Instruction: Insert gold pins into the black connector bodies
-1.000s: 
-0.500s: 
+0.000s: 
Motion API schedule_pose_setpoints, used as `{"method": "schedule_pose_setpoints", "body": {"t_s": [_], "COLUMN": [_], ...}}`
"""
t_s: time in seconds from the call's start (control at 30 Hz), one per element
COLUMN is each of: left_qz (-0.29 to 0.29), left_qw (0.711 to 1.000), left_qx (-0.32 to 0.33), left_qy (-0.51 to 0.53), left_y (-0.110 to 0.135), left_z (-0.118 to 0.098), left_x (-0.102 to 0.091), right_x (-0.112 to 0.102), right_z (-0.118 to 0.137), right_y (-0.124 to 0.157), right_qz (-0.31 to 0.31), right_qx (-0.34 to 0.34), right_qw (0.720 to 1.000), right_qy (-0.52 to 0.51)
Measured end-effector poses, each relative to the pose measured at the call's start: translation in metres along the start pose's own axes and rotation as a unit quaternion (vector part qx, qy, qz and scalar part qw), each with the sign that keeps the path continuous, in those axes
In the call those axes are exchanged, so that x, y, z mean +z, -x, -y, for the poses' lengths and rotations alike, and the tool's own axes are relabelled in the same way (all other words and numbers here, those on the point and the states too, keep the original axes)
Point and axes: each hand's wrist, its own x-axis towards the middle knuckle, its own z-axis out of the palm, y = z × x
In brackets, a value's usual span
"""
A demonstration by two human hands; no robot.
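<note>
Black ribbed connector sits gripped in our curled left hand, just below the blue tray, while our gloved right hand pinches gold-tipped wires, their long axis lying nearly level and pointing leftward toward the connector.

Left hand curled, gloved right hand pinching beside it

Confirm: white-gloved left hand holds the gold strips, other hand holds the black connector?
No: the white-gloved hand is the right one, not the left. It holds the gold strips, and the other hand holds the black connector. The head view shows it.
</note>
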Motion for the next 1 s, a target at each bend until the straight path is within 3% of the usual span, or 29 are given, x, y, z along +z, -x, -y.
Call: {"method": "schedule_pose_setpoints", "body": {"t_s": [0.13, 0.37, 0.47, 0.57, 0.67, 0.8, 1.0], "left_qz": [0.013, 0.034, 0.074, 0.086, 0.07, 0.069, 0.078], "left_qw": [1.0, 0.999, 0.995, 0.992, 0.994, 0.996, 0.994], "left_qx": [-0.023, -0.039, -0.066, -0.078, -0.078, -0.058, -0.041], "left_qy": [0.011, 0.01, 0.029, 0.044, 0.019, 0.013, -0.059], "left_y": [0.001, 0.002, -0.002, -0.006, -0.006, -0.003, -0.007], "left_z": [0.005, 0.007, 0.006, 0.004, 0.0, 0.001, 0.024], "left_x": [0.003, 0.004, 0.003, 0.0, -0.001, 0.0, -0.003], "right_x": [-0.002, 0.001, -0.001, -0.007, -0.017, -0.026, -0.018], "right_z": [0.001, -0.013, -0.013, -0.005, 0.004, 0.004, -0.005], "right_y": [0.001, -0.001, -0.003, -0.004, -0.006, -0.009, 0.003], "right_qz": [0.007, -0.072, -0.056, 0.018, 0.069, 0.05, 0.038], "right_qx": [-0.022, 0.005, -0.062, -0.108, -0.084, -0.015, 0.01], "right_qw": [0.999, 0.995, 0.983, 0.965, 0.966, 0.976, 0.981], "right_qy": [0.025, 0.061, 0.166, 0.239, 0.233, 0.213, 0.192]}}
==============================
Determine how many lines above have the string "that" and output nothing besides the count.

2